端から端まで家具の並べられた店内は、どことなく童心をくすぐられるものらしい。
プラスチックの組み立て家具でウズウズした人間ならわかるだろう。
「ふ……大丈夫だ。あたしも今は大人。あれこれ手に取って遊んだりしないさ」
「すっごい手がワキワキしてるけど」
「しないさ!」
「はいはい、さっさと目的の物買いましょうね~」
「待て!あっちの照明器具が見たいんだ!ちょ、こら、引っ張るな翔!」
ズルズルと翔に引きずられて店の奥へと連れていかれる大河。
その最中もあちらこちらと目移りしていたのだから困りものである。
「ほら壁紙よ」
「う、む……なぁ、やはりあのタンブラーは買いではないか?」
「外でしか飲まないくせに買うなよ」
思わず地でツッコミを入れるほど辟易した翔が、適当に近くの壁紙に手をやる。
色合いは淡い緑色で、鳥の影を思わせる柄が等間隔に斜めに配されている。
「思ったよりオシャレな感じじゃない。安いし」
「そうだな。ところで気付いたんだが」
「何よ」
「紙の必要量がわかんない」
「…………なんてこった」
大きすぎるミスに現地で気付き、崩れ落ちる翔。
大河はと言うと、ショックなどまるでないのか、他のコーナーに行きたそうにウズウズしている。

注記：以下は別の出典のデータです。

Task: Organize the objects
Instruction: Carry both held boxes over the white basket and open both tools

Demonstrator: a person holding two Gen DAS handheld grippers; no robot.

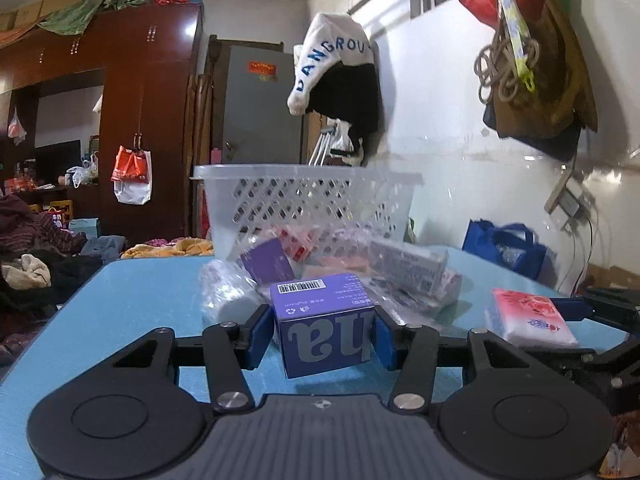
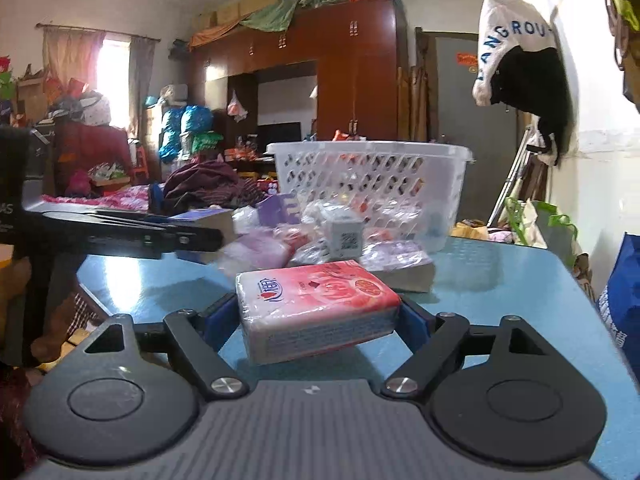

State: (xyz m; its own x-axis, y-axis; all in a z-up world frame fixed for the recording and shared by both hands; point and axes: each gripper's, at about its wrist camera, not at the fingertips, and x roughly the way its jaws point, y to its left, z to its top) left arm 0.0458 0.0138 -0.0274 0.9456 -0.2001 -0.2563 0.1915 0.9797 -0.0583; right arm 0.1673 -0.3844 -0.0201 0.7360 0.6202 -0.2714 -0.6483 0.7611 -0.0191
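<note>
A: Where was the purple box (image 1: 324,324) just then?

B: Between the blue pads of the left gripper (image 1: 323,336), low over the blue table (image 1: 132,300), in front of the heap of wrapped packets (image 1: 360,264). The pads were touching both side faces, so I'd call it pinched. Its underside looked tipped just clear of the tabletop.

A: And the other hand?

B: The right gripper (image 2: 316,320) had the pink tissue pack (image 2: 316,304) across its jaws, fingers set wide but pressing on each end. It also seemed held a little above the table.

A: So which step was that?

B: Picking up, I'd judge: both items gripped, neither yet stowed. The white perforated basket (image 1: 308,200) stood behind the heap, at the far side of the table, apparently the place for them.

A: What did the next move call for?

B: Lifting each item over the heap and above the basket's rim before letting go, one hand at a time, since the grippers sat close beside each other.
</note>
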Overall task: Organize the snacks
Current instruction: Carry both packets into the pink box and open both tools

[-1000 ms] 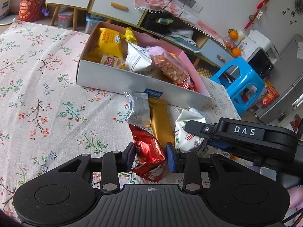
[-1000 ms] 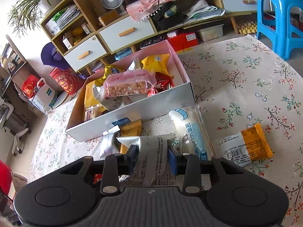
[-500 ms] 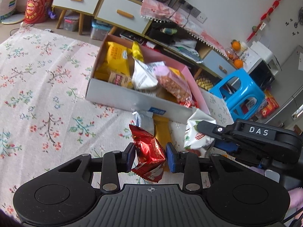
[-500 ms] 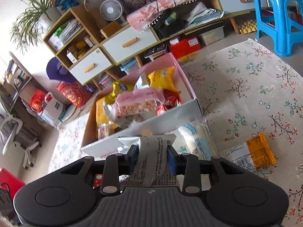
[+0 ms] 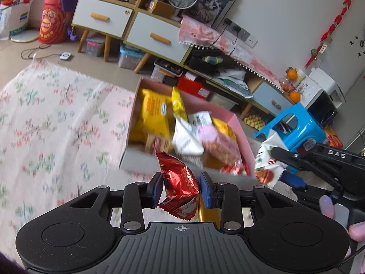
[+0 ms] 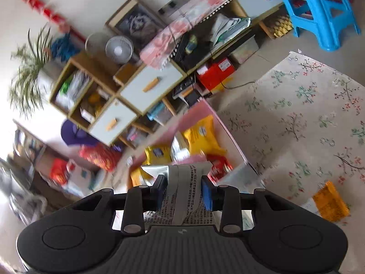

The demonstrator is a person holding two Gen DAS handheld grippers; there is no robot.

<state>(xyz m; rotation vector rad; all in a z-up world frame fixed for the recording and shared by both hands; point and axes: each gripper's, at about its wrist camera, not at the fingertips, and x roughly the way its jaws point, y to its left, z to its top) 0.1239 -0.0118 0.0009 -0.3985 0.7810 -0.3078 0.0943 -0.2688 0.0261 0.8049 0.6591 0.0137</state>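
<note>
We see the left claw [image 5: 181, 186] pinching a red foil snack packet [image 5: 180, 186] between its 2 blue pads; the packet sits upright in the gap, its crimped top poking above the fingertips and its lower edge hanging below them, in front of the near wall of the pink snack box [image 5: 239, 127]. The right claw [image 6: 183, 188] pinches a silver printed packet [image 6: 182, 191], whose flat printed back fills the space between its pads and rises just above them.

The left wrist view shows what the right cannot: the front of that second packet [image 5: 268, 162], white with red and green print, held out beside the box's right end by the right claw [image 5: 279, 154], above the floral tabletop [image 5: 50, 123]. It also shows a gold packet [image 5: 206, 212] below the left claw. The right wrist view alone shows an orange packet [image 6: 330, 202] lying on the tabletop [image 6: 308, 118], well apart from the box [image 6: 225, 130].
</note>
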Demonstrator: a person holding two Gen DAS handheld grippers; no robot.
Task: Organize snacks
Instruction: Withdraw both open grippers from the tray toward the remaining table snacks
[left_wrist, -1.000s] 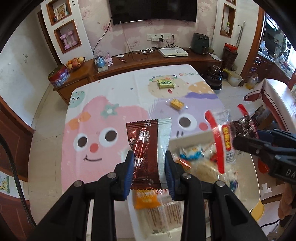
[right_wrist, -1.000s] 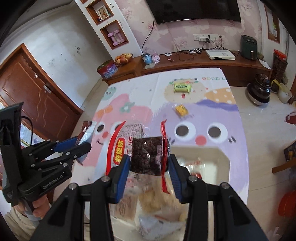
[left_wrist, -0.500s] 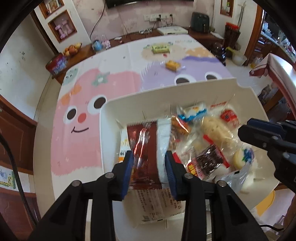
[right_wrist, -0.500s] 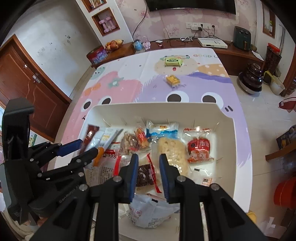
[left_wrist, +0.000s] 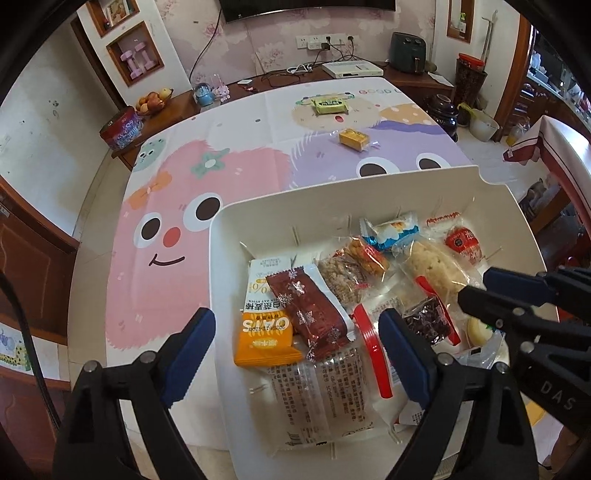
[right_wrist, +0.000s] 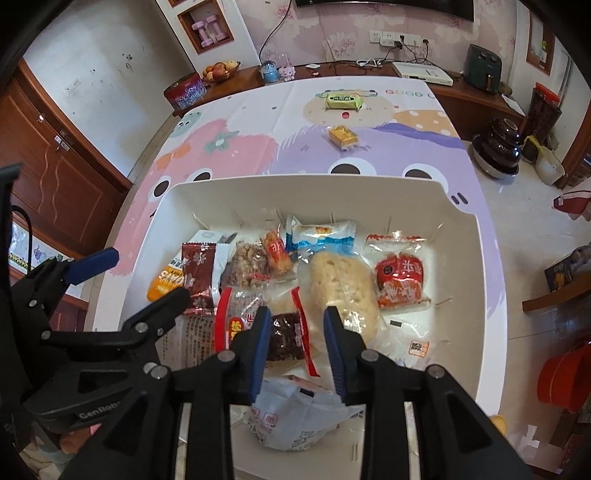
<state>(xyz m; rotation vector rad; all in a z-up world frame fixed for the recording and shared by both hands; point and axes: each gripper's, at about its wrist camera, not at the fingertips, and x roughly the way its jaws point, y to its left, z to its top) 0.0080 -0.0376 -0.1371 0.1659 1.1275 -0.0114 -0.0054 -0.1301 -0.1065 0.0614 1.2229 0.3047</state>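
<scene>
While hanging nose-down over the white bin (left_wrist: 221, 236), opening the jaws of the left gripper (left_wrist: 297, 317) wide, with nothing pressed by either blue pad. Between those two fingers, but touching neither, a dark red packet with silver snowflakes (left_wrist: 310, 310), lying flat and a little slanted inside the bin. Partly under it, an orange and white oats packet (left_wrist: 264, 341), and nearer to the camera a clear printed wrapper (left_wrist: 321, 391).

Just beside, on the right, the right gripper (right_wrist: 297, 312), also pointed down into the bin. Jaws narrow there but opening, with a small gap. Between its fingers, a dark brown snack packet with red edges (right_wrist: 286, 336), resting on the other snacks and not lifted. Close to the left pad, clear of the right one; cannot tell if the left pad really touches. Just right of that packet, a pale cake in clear wrap (right_wrist: 343, 284); farther right, a red packet (right_wrist: 400, 282). Below the fingers, near the front wall of the bin, a crumpled white bag (right_wrist: 291, 417).

Outside the bin, on the cartoon tablecloth (left_wrist: 184, 184), a yellow packet (left_wrist: 354, 139) and beyond it a green packet (left_wrist: 330, 105), both well apart from the bin and from both grippers.
</scene>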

「カーテン見に行こうぜ。あっちなら高さも幅も大体わかるから」
「そうね……うん。せめてそこぐらい変えよう」
「シーツもわかるぞ」
「じゃあカーテンに合わせましょうか」
翔もどうにか立ち直り、カーテンコーナーへ。
と、すぐに大河が注文を付ける。
「せっかくだから厚手のにしたいな。あと明るめの色だと嬉しい」
「案外考えてるじゃない」
「朝日を遮ることこそ最大の争点だ。もっとゆっくり寝たいんだ、あたしは」
「……あぁ、うん。そうだよね。洒落っ気なわけないよね。わかってた」
感心したのも束の間、というやつだろう。
だが、注文そのものは悪くない。
項垂れながらも翔は、少しでも乙女チックにしなければ、と意気込む。
「ねぇ大河ちゃん、こっちの……」
「これにする」
「……早すぎるでしょ」
全ての願いが虚しく散る。
大河が手にしたものを見れば、しかし。
「あら可愛い。ミストグリーンにしたのね。模様もなかなか、オジギソウの花みたいでいいじゃない」
「ふふん。しかも見ろ、遮光カーテンだ。遮熱レースとやらもつければかなり快適になるぞ、きっと」
思いの外、実益と景観を兼ね備えていた。
珍しく無邪気な笑顔でレースを選び始めた大河を見て、翔は思い出す。
そういえば大河は可愛いもの好きだったなぁ、と。
「とりあえず好きに選ぶといいよ。荷物持ちはしてあげるから」
「恩に着るぜ~」
結局、全てのチョイスを大河に任せ、買い物は終了した。
そうして模様替えを終えた室内は少し明るく、少しだけ過ごしやすくなったような気がした。
段ボール箱が床を占拠して引っ越し直後の様相を呈したのは、その二日後だった。